Work instruction
Check each line of the entries below for the word "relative", and copy the lines that have it.

──────── Provided material

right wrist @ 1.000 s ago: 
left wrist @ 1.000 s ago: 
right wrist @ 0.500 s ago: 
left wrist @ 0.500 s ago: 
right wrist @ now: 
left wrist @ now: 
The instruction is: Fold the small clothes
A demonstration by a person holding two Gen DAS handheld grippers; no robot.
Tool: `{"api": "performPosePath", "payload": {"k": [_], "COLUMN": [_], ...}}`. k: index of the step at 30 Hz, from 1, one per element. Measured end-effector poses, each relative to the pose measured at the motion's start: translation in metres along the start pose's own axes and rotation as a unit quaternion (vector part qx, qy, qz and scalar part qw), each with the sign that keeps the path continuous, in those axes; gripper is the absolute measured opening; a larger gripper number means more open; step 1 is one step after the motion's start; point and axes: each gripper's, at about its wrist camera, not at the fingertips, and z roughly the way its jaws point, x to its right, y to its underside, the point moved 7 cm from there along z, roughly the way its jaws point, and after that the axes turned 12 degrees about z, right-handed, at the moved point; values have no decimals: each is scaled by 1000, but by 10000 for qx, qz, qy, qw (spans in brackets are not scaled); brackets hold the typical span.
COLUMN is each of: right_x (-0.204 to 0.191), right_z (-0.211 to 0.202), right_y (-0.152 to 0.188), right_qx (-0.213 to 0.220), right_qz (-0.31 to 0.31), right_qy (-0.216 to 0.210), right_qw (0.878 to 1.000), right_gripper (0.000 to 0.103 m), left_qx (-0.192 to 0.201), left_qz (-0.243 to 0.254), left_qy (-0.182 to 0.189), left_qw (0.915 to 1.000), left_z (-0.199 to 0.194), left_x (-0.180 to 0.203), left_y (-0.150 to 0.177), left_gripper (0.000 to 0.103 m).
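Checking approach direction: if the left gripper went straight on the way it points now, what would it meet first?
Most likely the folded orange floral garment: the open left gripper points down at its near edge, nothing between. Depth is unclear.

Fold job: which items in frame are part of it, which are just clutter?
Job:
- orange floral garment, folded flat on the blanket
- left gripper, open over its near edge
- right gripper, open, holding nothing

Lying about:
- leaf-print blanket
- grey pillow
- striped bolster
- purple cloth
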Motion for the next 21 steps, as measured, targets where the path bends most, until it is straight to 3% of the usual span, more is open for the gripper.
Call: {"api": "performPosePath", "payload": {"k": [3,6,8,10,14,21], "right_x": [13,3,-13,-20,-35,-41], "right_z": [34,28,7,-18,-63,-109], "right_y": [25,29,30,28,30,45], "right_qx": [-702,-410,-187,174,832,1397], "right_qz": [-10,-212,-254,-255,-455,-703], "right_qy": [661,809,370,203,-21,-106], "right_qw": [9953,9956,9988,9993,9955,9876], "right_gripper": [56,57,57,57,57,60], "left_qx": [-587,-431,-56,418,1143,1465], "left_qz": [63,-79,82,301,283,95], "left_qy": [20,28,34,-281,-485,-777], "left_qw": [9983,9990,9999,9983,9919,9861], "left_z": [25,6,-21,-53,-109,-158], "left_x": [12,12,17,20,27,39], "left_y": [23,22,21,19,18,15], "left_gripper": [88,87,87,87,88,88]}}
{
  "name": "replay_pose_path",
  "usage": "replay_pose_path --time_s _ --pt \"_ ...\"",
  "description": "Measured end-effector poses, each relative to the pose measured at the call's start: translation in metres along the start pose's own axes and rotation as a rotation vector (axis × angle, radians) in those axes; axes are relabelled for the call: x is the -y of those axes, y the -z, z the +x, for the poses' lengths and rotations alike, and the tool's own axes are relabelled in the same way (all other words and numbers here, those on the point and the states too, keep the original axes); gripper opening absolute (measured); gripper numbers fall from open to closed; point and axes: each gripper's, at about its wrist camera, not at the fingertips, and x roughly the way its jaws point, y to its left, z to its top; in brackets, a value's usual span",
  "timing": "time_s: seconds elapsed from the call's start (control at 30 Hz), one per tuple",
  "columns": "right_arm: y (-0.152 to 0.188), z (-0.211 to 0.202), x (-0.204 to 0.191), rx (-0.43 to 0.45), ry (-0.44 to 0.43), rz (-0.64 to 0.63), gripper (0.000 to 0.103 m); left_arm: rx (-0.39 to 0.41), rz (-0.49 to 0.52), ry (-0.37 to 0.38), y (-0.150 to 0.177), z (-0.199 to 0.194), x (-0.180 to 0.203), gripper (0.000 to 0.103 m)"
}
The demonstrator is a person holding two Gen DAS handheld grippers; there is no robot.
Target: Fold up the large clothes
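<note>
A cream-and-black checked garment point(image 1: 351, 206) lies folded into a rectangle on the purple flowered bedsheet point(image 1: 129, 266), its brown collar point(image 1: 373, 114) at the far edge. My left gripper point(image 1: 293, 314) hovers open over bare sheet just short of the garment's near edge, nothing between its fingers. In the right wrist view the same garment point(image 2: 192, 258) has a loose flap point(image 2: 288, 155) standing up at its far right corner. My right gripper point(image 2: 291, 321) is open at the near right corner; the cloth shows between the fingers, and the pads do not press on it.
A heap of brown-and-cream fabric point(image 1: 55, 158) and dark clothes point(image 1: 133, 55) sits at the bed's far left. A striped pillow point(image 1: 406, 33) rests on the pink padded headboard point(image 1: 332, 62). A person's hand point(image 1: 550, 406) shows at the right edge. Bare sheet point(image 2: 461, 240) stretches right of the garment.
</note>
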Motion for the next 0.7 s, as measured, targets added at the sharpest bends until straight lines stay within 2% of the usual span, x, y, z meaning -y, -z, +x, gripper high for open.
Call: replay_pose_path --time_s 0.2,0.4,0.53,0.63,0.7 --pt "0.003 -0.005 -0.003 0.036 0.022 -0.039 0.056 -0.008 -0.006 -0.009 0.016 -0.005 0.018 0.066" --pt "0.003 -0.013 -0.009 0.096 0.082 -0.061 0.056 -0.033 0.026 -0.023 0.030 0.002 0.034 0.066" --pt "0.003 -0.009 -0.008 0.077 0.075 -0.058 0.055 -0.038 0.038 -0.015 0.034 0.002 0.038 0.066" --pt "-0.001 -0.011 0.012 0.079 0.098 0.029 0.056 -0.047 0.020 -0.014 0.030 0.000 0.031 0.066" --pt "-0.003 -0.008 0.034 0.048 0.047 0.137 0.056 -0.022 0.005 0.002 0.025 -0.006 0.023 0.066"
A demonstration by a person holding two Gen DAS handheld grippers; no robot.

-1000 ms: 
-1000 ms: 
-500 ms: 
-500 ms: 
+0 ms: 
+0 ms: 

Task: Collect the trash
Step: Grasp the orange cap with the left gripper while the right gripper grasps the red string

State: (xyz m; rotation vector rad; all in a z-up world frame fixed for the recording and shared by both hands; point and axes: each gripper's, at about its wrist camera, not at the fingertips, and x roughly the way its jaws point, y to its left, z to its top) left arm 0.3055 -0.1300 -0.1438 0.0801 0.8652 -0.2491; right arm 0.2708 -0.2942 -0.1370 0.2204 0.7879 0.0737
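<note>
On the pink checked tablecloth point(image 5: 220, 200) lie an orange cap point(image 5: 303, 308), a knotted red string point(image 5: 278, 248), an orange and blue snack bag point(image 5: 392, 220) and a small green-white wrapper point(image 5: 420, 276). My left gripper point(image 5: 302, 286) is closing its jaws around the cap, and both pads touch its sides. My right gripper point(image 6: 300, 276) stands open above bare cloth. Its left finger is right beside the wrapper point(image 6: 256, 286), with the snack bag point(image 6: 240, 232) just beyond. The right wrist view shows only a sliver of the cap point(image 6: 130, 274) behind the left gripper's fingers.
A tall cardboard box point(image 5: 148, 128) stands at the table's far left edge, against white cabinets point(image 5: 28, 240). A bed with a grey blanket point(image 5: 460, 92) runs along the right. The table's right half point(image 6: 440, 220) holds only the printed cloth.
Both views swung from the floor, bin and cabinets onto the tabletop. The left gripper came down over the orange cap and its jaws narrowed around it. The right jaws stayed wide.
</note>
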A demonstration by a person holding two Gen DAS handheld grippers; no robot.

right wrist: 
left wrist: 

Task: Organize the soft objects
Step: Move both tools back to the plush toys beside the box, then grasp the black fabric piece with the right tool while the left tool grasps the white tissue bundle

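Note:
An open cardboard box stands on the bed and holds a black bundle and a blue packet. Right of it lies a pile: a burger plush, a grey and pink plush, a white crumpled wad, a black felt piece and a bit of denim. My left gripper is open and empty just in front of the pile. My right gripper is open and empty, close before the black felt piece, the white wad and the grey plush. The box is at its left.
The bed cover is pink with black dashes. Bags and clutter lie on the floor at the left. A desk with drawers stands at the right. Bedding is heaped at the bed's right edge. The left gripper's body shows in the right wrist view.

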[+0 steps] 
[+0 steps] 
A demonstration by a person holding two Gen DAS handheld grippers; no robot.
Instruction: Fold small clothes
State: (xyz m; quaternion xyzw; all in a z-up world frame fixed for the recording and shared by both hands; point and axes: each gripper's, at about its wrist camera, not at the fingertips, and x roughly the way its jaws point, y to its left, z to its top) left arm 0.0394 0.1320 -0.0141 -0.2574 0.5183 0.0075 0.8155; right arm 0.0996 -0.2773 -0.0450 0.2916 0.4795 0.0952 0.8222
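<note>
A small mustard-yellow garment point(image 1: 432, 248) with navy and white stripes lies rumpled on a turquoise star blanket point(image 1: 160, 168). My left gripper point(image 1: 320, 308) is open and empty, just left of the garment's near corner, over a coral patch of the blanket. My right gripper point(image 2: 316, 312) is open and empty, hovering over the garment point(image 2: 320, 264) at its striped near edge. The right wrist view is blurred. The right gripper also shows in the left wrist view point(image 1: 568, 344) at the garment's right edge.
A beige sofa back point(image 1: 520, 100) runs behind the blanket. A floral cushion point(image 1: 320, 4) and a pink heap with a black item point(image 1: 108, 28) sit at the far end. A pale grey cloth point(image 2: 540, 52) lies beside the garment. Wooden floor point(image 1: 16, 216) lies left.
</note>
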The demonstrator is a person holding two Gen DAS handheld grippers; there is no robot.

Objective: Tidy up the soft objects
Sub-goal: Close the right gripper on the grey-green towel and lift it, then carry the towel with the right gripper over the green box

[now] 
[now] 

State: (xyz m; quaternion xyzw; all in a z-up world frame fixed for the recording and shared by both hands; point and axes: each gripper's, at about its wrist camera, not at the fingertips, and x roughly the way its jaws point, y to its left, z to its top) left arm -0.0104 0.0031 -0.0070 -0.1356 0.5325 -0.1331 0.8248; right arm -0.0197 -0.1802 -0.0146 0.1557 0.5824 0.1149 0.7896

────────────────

Written answer
Tool: `{"api": "performPosePath", "payload": {"k": [_], "COLUMN": [_], ...}}`. k: index of the step at 30 Hz, from 1, one per element. Measured end-effector poses, each relative to the pose measured at the motion's start: translation in metres along the start pose's own axes and rotation as a unit quaternion (vector part qx, qy, qz and scalar part qw), each with the sign that keeps the path continuous, in those axes; gripper is the absolute measured opening; a larger gripper number means more open; step 1 is one step after the motion's start; point and axes: each gripper's, at about its wrist camera, not at the fingertips, and z roughly the way its jaws point, x to its right, y to its underside, the point moved 7 cm from there along z, roughly the way its jaws point, and after that the axes turned 12 degrees about z, right-handed, at the moved point; values have no decimals: each is scaled by 1000, but by 10000 for qx, qz, qy, qw (spans in brackets are not scaled); brackets hold the typical span.
  "description": "Measured end-effector poses, each relative to the pose measured at the call's start: translation in metres along the start pose's own axes and rotation as a rotation vector (axis × angle, radians) in those axes; axes are relabelled for the call: x is the -y of those axes, y the -z, z the +x, for the poses' lengths and rotations alike, and the tool's own axes are relabelled in the same way (all other words and numbers here, those on the point and the states too, keep the original axes); gripper opening absolute (measured); gripper numbers fall from open to closed; point and axes: each gripper's, at about its wrist camera, not at the fingertips, and x roughly the way its jaws point, y to its left, z to its top; in brackets, a value's usual span",

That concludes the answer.